Lamb clapped. “This is fantastic,” he said. “It’s like having little elves to do my thinking for me. So, now you’ve established those facts, which would have taken an idiot half the time, let’s move on to the more important business of me telling one of you to go check out such coverage and bring me an answer.”
“I can do that,” River said.
Lamb ignored him. “Harper,” he said. “This could be up your street. It doesn’t involve carrying anything, so you don’t need worry about losing it.”
Min glanced at Louisa.
“Whoah,” said Lamb. He looked at Ho. “Did you see that?”
“See what?”
“Harper just shared a little glance with his girlfriend. I wonder what that means.” He leaned back in Ho’s chair and steepled his fingers under his chin. “You’re going to tell me you can’t.”
“We’ve been given an assignment,” Harper said.
“ ‘We’?”
“Louisa and—”
“Call her Guy. It’s not a disco.”
The thing to do here, they all decided independently, was not waste a whole lot of time asking why that might make it a disco.
“And also,” Lamb went on, “ ‘Assignment’?”
Min said, “We’ve been seconded. Webb said you’d know about it by now.”
“Webb? That would be the famous Spider?
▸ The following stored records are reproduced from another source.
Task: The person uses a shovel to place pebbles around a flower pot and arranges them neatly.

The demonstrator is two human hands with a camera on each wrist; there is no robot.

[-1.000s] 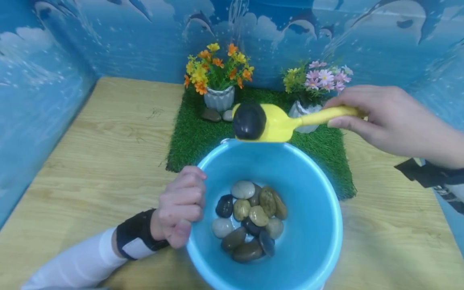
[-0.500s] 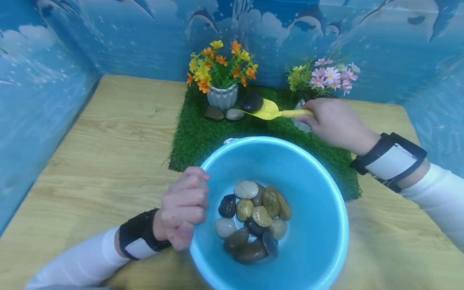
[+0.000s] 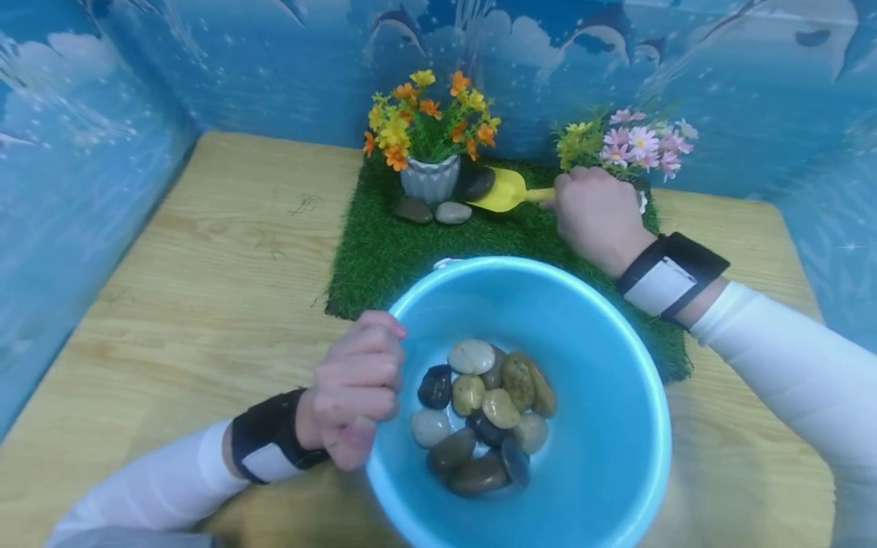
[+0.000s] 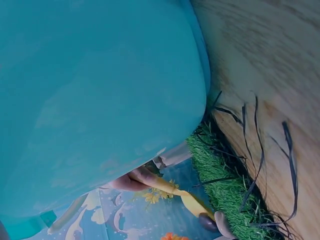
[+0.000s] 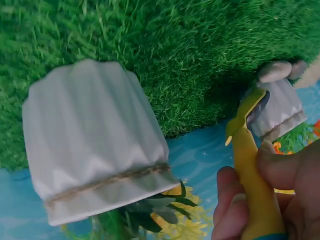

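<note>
My right hand (image 3: 597,217) grips the handle of a small yellow toy shovel (image 3: 505,190). A dark, smooth stone (image 3: 477,183) lies at the shovel's tip, low over the green turf mat and just right of the pot of orange and yellow flowers. In the right wrist view, thumb and fingers wrap the yellow handle (image 5: 252,185). My left hand (image 3: 361,387) holds the left rim of a light-blue bucket (image 3: 606,426), its fingers curled over the edge. Several wet pebbles (image 3: 501,409) lie on the bucket's bottom. The bucket's outer wall (image 4: 100,90) fills most of the left wrist view.
On the turf mat (image 3: 373,266) stand a flowerpot (image 3: 430,180) with orange flowers and another (image 5: 95,135) with pink ones. A brown stone (image 3: 414,210) and a grey stone (image 3: 453,212) sit before the first pot. Dolphin-printed walls enclose the wooden table (image 3: 226,251).
My right hand has carried the shovel and dark stone away from above the bucket, back and down to the turf beside the orange-flower pot. The left hand keeps its hold on the rim.
</note>
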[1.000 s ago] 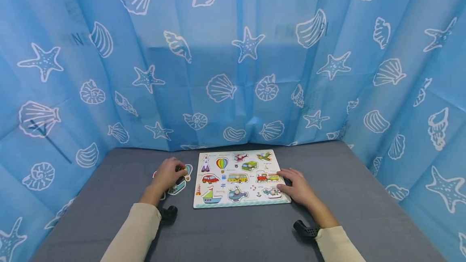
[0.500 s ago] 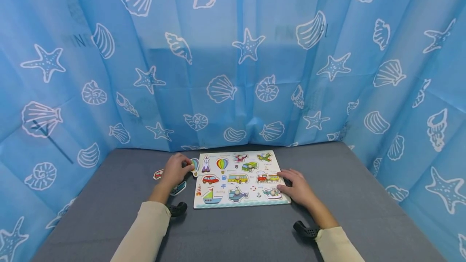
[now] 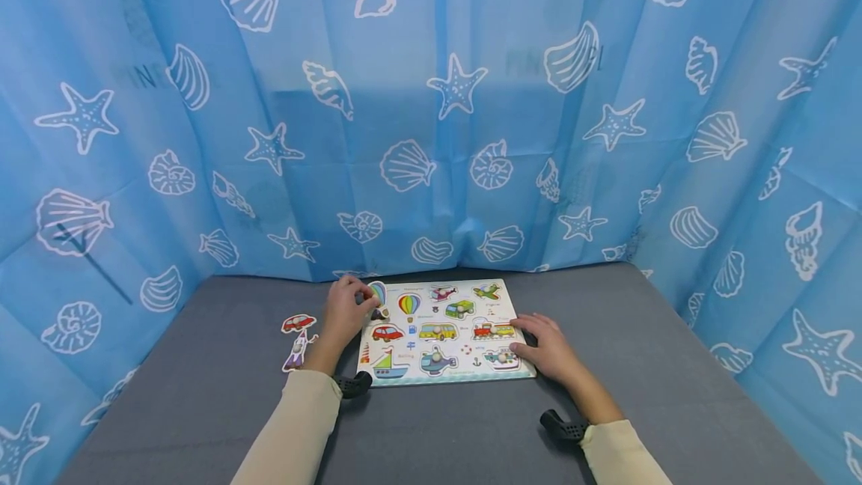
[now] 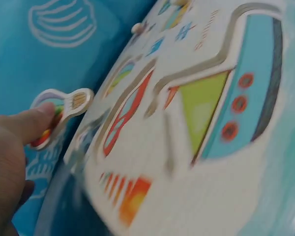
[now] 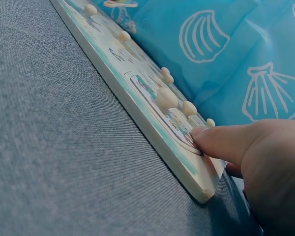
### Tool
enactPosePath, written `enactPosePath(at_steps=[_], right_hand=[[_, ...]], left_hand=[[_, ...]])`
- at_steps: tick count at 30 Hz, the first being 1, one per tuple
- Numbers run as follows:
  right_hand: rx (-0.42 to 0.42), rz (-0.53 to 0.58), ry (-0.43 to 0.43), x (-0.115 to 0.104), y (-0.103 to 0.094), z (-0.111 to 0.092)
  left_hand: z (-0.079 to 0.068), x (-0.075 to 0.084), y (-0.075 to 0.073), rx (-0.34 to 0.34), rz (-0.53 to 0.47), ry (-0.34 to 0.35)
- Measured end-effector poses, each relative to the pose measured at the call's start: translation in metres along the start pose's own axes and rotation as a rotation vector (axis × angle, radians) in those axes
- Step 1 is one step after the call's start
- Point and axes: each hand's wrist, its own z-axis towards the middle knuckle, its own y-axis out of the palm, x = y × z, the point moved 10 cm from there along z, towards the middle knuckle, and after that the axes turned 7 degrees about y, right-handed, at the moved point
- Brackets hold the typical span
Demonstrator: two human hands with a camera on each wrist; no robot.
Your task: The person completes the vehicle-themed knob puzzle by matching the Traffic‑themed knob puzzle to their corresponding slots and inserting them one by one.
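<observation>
Balloon piece (image 3: 379, 291), 1: pinched in your left hand (image 3: 345, 311). Puzzle board (image 3: 431, 378): edge under your right hand (image 3: 548, 346), fingers relaxed. Car piece (image 3: 298, 323), rocket piece (image 3: 296, 352): left of your left hand.

Big blue curtain (image 3: 397, 114) runs round the back and sides of a grey cloth-topped table (image 3: 465, 432). It's all white starfish (image 3: 458, 87) and shells (image 3: 407, 165), kinda wavy and creased, and the light's pretty soft.
</observation>
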Motion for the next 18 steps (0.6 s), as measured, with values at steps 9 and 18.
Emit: enactPosePath(at_steps=[9,18], right_hand=[[0.001,-0.023,-0.011,0.003,0.001,0.000],[0.006,-0.028,-0.029,0.002,0.001,-0.001]], left_hand=[[-0.002,0.023,0.009,0.104,0.108,0.041],[-0.003,0.041,0.026,0.115,0.206,0.119]])
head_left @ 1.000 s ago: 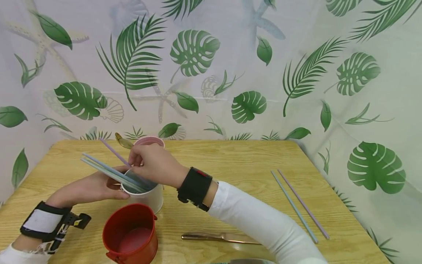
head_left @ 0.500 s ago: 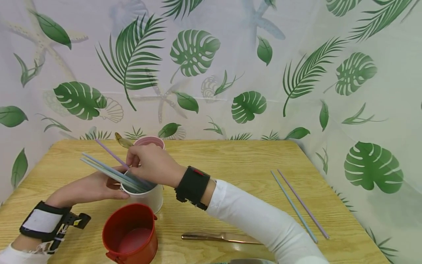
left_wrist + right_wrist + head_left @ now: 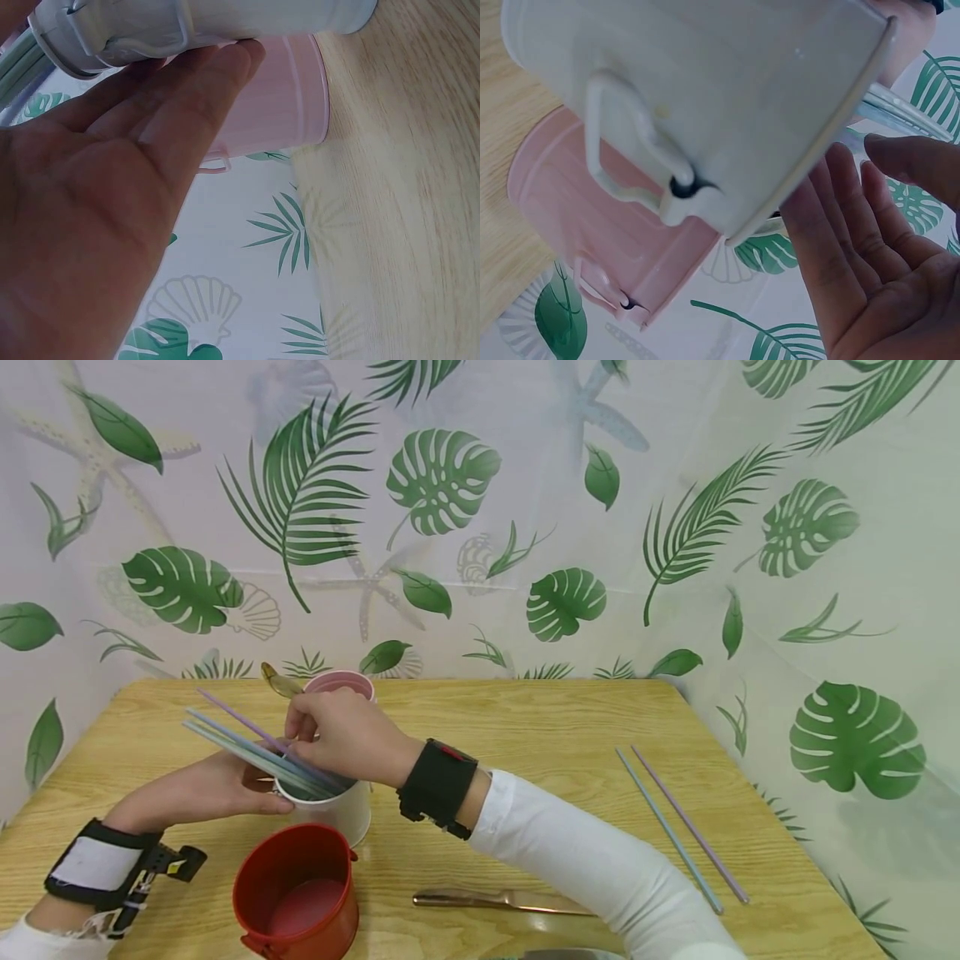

Isn’t he in charge of counting paperclips?”
“He does other stuff too,” Louisa said.
“Like, ah, second my staff? For an ‘assignment’? Which is what, precisely? And please say you’re not allowed to give me details.”
“Babysitting a visiting Russian.”
“I thought they had professionals for that sort of thing,” Lamb said. “You know, people who know what they’re doing. Except, don’t tell me, this is Sir Len’s legacy, right? What a circus. If we’re that worried about him fiddling the books, why didn’t we stop him years ago?”
“Because we didn’t know?” Catherine suggested.